INSTRUCTIONS TO FOLLOW:
Retype the material exactly, ending with the line containing "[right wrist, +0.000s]".

DATA:
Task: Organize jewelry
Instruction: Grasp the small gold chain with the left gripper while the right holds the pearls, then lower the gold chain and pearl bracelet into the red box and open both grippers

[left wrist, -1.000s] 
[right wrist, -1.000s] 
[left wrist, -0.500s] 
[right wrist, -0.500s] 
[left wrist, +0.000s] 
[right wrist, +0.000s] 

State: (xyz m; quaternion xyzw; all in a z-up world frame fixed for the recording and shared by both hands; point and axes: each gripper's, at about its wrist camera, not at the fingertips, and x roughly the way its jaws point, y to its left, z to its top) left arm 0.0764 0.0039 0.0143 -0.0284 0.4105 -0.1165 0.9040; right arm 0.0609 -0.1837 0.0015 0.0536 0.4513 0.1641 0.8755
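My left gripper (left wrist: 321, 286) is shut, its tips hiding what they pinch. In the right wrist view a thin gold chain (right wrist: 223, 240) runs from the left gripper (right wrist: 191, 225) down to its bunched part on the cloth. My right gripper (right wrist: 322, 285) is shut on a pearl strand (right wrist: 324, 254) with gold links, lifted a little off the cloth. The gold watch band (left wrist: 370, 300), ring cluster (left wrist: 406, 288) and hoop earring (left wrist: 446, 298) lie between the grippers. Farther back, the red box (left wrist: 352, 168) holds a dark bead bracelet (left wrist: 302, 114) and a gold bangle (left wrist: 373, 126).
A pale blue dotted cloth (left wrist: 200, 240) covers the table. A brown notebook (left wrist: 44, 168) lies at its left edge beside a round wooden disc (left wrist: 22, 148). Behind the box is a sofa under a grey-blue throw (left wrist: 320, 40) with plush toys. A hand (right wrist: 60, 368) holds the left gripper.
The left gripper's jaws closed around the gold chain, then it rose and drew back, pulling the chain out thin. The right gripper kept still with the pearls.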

SOLUTION TO THIS PROBLEM:
Task: Organize jewelry
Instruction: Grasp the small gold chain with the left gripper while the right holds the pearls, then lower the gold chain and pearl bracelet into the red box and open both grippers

[left wrist, -1.000s] 
[right wrist, -1.000s] 
[left wrist, -0.500s] 
[right wrist, -0.500s] 
[left wrist, +0.000s] 
[right wrist, +0.000s] 

No additional answer is needed here.